Monday 26 September 2011

Everything is already okay

I’ve been thinking a lot about how I ended up here: why I am living in the middle of nowhere in Africa amongst so little, how I met Lilu, how when things felt so low, this opportunity came along to sweep me up and save me. I spent so much time in my life thinking that it was me that controlled everything, me that failed or made things happen, because action produces results we are told! I am not saying that the will shouldn’t be there but when I look at my life and I look at the crazy things that have happened and the experiences I have had, the more I understand that I, me, am not so important to have all that control. Shocking, I know! I can ignore the magical things that are calling my name and are right in front of me, which many of us do, and think that I am the maker of my own destiny, but then I miss the divine comedy of it all - the beauty, the lessons, the magic, the simplicity even in the pain.

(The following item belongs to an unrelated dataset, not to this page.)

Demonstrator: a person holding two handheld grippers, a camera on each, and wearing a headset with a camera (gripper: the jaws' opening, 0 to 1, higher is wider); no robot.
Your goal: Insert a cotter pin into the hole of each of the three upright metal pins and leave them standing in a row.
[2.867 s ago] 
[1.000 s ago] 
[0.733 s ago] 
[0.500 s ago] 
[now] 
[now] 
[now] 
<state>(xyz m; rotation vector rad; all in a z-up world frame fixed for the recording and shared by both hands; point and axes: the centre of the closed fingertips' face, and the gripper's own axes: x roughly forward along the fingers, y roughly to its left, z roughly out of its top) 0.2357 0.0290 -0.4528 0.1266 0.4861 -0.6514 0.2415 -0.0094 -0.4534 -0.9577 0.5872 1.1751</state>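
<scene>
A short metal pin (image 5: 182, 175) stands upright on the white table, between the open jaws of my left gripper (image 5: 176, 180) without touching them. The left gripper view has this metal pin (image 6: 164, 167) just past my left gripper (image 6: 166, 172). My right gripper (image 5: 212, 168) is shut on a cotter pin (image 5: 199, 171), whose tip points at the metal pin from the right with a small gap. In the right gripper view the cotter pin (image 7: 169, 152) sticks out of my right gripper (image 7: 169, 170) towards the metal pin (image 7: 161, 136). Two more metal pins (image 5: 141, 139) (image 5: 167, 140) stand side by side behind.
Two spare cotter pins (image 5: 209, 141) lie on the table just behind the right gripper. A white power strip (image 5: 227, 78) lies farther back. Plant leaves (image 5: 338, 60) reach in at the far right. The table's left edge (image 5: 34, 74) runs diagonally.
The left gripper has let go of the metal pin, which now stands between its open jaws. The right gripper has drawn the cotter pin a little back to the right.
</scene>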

Several “spiritual” people or “astrologers” I met over the past little while (mostly out of desperation) told me that my purpose was to help people, to help humanity! My response was: “What are you ass holes talking about, I can’t even help myself how am I supposed to find the energy to help others.” It’s funny how I have been put in this situation, the practice of helping people has been placed right in front of me. I previously thought that helping people needed to be some kind of grand gesture, I was mistaken.

I have been placed in a position where I have to manage people, delegate tasks, find patience and understanding in the lack of standard around here. Literally, at times I would like to yell at the level of competence or lack thereof. But then I stop and reflect and think - no Sara, this is your chance to help people. Try to empower them without being authoritative and all knowing, smile, find compassion. 

It is an interesting predicament I find myself in. Lilu has given me the task of overseeing an impact assessment report, basically analyzing primary data gathered from the field to assess DDG’s operations over the past year, drawing findings, recommendations, etc. I love writing and being critical, so this is no problem for me. BUT, I have two other people, one of which is very qualified, working on the report who think because I am white I have some sort of authority. I hate having authority and prefer to stay in the background and maintain my humility, especially when I am in a different culture. I don’t want to be some sort of neo-colonialist, but when it takes one whole day for my colleagues to write a paragraph and the deadline approaches, I find my western conditioning sparked. “We need to be productive people, no it can’t wait until after lunch, we need to move, no we can’t have an extension, this needs to be done and done well!” So in other words, I have had to learn to delegate, to teach, to find patience. I sometimes forget that I actually have a higher degree because it often seems so irrelevant to me. Well, here it is not!

Anyway, that’s it for today. Off to the local market! Over and out!